Milestone 5 — Health-Based Scheduling and Resource Requests

Smarter task distribution based on node resources instead of simple round-robin.

  • Agent reports node resource usage (CPU, memory, disk) to Engine via etcd
  • Engine selects the node with the most available resources when scheduling new tasks
  • Resource requests in banyan.yaml: services can declare CPU and memory requirements (e.g. cpus: 2, memory: 4g)
  • Default resource requests: Services without explicit resource requirements get sensible defaults (512MB RAM, 1 CPU) — configurable via engine flags
  • Engine validates that target node has sufficient resources before assigning a task
  • Engine rejects deployments that exceed total cluster capacity

Milestone 6 — Multi-Engine High Availability

Multiple active engine nodes share workload for high availability and horizontal scaling.

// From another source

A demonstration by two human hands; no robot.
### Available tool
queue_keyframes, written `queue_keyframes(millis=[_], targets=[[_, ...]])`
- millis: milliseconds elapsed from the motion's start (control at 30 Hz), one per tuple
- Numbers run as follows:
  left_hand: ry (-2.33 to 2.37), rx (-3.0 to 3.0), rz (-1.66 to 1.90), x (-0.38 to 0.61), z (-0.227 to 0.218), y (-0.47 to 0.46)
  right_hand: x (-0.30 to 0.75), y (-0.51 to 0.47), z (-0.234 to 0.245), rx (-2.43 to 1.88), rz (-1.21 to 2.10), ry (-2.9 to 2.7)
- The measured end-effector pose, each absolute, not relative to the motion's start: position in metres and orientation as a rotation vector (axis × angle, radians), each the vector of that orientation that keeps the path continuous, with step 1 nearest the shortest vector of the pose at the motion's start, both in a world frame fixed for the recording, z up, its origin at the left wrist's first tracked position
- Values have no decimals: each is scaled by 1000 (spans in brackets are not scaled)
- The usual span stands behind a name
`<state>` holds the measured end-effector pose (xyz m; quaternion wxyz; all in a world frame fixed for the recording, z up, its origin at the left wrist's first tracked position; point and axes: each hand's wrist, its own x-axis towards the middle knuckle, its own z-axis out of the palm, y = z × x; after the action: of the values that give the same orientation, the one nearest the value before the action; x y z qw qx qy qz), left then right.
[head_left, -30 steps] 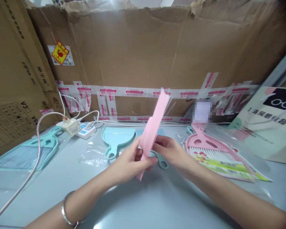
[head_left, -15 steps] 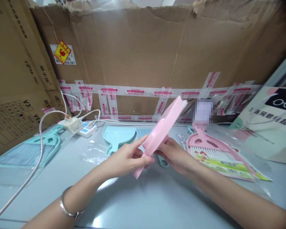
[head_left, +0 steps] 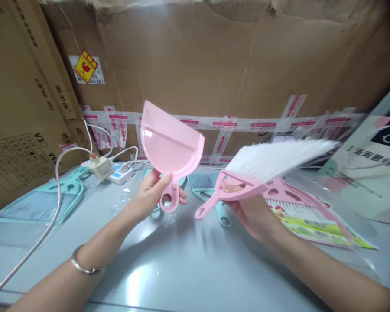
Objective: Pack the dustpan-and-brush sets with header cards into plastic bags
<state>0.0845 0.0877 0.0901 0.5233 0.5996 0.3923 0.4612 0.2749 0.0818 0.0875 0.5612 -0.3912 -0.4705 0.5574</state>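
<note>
In my left hand (head_left: pixel 149 188) is a pink dustpan (head_left: pixel 170 149), gripped at the top of its handle with the wide edge tilted upward. My right hand (head_left: pixel 247 208) grips a pink hand brush (head_left: pixel 238 186) by its slotted head, and its white bristles (head_left: pixel 279 158) point up and to the right. The two pink pieces are apart, both held above the table. Behind them lie a turquoise brush (head_left: pixel 203 182) and a turquoise dustpan (head_left: pixel 146 173), the latter largely covered by my left hand and the pink dustpan.
At the left lies a turquoise dustpan-and-brush set (head_left: pixel 65 190); at the right, a packaged pink set (head_left: pixel 295 203). A white cable (head_left: pixel 56 190) runs from a plug on a power strip (head_left: pixel 121 173). Cardboard boxes (head_left: pixel 188 56) wall the back and left; a printed bag (head_left: pixel 370 173) stands right.
The pink dustpan and brush, held together before, are now separated. My left hand has moved left with the dustpan, my right hand slightly right with the brush, its bristles now showing.
</note>
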Motion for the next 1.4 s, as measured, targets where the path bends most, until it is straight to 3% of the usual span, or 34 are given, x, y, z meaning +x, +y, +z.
queue_keyframes(millis=[200, 433, 567, 867, 1100, 1200, 1400], targets=[[1106, 1433, 1089, 83, 100, 91, 297, 101, 85, -1036, 1338, -1376], [1503, 1408, 1245, 49, 105, 113, 335, 132, 89, -1565, 966, -1761], [1532, 1373, 1087, 31, 105, 118, 327, 141, 81, -1810, 891, -1913], [1842, 1533, 775, 30, 85, 130, 311, 156, 52, -1743, 736, -1963], [2414, 1960, 269, 38, 83, 136, 338, 135, 92, -1673, 516, -1921], [2434, 2012, 317, 39, 87, 130, 377, 128, 111, -1895, 340, -1797], [2337, 2083, 533, 45, 90, 121, 440, 133, 94, -2208, 442, -1949]])
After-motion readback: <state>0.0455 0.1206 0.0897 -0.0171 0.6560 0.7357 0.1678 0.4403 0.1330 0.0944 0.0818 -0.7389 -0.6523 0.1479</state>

  • Active-active engines: Any engine can handle CLI requests and schedule tasks
  • etcd coordination: Task claiming via Compare-And-Swap to prevent duplication
  • Distributed registry: Index-based lookup so agents pull images from the correct engine
  • Optimistic locking: Concurrent deployment updates are serialized
  • Session state in etcd: Agents can reconnect to any engine
  • Client load balancing: CLI connects to any available engine

See Multi-Engine HA Design for detailed architecture.

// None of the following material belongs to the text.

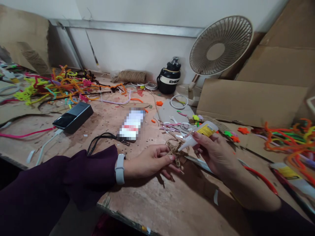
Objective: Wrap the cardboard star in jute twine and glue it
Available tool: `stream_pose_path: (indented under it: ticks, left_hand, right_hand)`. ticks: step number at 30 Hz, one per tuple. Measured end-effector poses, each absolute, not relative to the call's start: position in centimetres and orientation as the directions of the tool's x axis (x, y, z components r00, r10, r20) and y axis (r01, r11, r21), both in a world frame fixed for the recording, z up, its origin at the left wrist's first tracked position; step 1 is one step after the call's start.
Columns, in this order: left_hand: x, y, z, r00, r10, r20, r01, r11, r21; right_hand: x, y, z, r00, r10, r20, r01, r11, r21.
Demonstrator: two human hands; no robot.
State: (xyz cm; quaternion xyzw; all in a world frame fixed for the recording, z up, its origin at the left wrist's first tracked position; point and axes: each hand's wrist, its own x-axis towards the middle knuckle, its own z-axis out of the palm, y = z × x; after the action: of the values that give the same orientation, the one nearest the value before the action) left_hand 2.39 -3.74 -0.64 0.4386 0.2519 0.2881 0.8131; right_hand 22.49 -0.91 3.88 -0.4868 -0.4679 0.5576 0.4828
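Observation:
Between the fingers of my left hand (155,160) is a small bow of brown twine (174,147), its loops fanned out above my fingertips. My right hand (216,152) grips a white glue bottle (205,128) with a yellow label, tilted nozzle-down. The tip of the nozzle is at the middle of the bow; whether it touches, I cannot tell. Both hands are just above the wooden table (157,203). Some fingers of my right hand are hidden behind the bottle.
A phone (132,124) and a power bank (73,117) lie to the left, near a heap of pipe cleaners (66,85). Behind stand a twine spool (133,76), a black bottle (169,78) and a fan (220,49). Red-handled pliers (262,178) lie at right.

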Motion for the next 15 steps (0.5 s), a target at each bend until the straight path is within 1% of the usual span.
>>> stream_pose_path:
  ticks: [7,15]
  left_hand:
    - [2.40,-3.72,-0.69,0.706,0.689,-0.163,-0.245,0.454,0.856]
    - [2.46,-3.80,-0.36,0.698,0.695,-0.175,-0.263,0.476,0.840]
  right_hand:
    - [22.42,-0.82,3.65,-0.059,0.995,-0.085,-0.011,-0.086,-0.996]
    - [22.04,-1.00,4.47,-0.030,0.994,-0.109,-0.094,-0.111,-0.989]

Milestone 7 — Auto-Scaling and Redeployment

Scale services based on metrics and support zero-downtime updates.

  • Auto-scaling: Define scaling rules in the manifest (min/max replicas, target thresholds)
  • Auto-scaling: Engine evaluates metrics against rules and adjusts replica count
  • Auto-scaling: Graceful scale-down (drain before stopping)
  • Redeployment: Rolling update when service image or config changes
  • Redeployment: Health check between rollout steps
  • Redeployment: Automatic rollback on failure

Milestone 8 — Monitoring Dashboard

Web-based dashboard for cluster visualization and monitoring.

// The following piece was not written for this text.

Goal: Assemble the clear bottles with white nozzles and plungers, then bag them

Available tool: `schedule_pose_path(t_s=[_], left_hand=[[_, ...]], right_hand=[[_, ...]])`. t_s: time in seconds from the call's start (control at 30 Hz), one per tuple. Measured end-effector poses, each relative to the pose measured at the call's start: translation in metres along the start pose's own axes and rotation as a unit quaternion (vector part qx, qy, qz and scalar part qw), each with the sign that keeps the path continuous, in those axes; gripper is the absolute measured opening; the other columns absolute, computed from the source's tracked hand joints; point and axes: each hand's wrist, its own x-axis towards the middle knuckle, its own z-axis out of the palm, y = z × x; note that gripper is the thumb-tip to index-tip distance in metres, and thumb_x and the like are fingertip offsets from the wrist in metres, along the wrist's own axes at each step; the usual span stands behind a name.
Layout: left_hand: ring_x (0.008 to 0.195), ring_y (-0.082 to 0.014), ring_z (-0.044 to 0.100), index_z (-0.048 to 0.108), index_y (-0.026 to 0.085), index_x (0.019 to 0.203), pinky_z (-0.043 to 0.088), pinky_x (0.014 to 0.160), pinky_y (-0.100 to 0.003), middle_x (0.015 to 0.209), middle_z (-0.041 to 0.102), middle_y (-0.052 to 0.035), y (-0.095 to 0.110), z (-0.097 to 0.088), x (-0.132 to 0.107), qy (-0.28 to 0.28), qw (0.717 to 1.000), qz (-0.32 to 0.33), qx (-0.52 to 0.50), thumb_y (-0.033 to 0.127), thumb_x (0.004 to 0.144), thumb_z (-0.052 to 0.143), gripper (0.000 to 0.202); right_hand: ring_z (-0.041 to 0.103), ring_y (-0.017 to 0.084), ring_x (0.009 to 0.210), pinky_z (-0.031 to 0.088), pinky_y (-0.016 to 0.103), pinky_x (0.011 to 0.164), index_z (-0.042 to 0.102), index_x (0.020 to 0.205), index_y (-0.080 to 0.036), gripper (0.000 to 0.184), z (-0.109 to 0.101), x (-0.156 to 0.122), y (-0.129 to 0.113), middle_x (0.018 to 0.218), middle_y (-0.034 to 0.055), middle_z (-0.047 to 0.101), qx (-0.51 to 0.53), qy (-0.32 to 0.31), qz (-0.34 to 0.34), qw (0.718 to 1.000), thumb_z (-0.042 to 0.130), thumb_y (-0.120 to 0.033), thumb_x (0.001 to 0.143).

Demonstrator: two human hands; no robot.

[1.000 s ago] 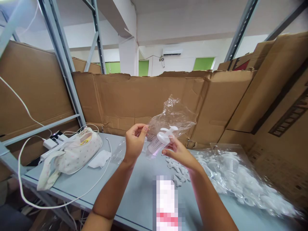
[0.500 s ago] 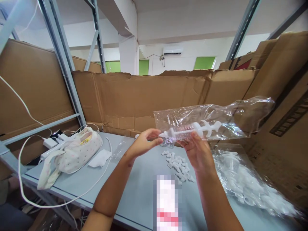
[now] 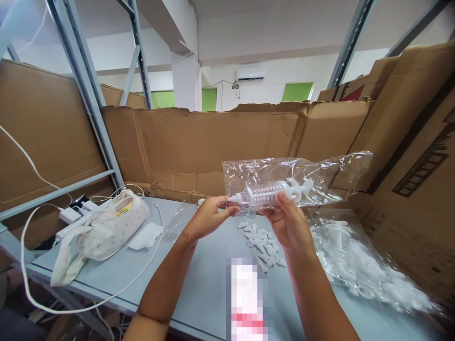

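Head view: above the grey table [image 3: 199, 274], the right hand [image 3: 289, 225] grips a clear bag [image 3: 330, 177] holding a white syringe [image 3: 266, 193]. The left hand [image 3: 208, 218] pinches the syringe's tip. Bagging looks underway; seating it fully needs a steady push.

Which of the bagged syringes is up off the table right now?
The clear plastic syringe in its transparent bag, held by both hands; the others lie piled at right.

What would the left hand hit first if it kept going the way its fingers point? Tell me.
Left hand points right at the syringe tip inside the clear bag; it seems to touch it already.
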Motion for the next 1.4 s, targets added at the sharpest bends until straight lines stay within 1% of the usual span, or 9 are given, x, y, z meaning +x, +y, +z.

  • Dashboard: Cluster overview with all nodes and services
  • Dashboard: Per-node resource usage graphs (CPU, memory, disk)
  • Dashboard: Per-service metrics (replicas, throughput, error rate)
  • Dashboard: Deployment history and status timeline
  • Dashboard: Real-time metrics and live updates
  • Dashboard: Container log viewer with filtering

Note: CLI monitoring interface (terminal UI) is delivered in Milestone 4.


Milestone 9 — Advanced Security

Stronger authentication model for production environments.

  • Private key authentication for agent-to-engine connections
  • Private key authentication for CLI-to-engine and CLI-to-agent
  • Key generation and distribution tooling
  • Certificate rotation support

Milestone 10 — Dynamic Workload Rebalancing

Automatically redistribute services across nodes based on actual resource usage and node capacity.

  • Resource monitoring: Engine tracks actual CPU/memory usage per container (from metrics collected in Milestone 4)
  • Capacity detection: Identify over-utilized nodes (>80% resources) and under-utilized nodes
  • Service migration: Gracefully move containers from crowded nodes to nodes with available capacity
  • Migration strategy: Drain-and-restart for stateless services (stop on source, start on destination)
  • Stateful handling: Exclude databases and stateful services from auto-migration (manual rebalancing only)
  • Threshold configuration: Configurable triggers (e.g., migrate when node >90% full or container is resource-starved)
  • Safety checks: Verify destination node has sufficient capacity before migration
  • Rollback support: Revert failed migrations back to original node

This milestone enables the cluster to self-optimize: services needing more resources are automatically moved to nodes where they can thrive.


Milestone 11 — Advanced Metrics and Dashboard Enhancements

Deeper observability and richer operational tooling.

  • Custom application metrics (user-defined)
  • Alerting rules and notifications
  • Historical trends and capacity planning views
  • Multi-cluster dashboard support
  • Metric export to external systems (Prometheus, Grafana)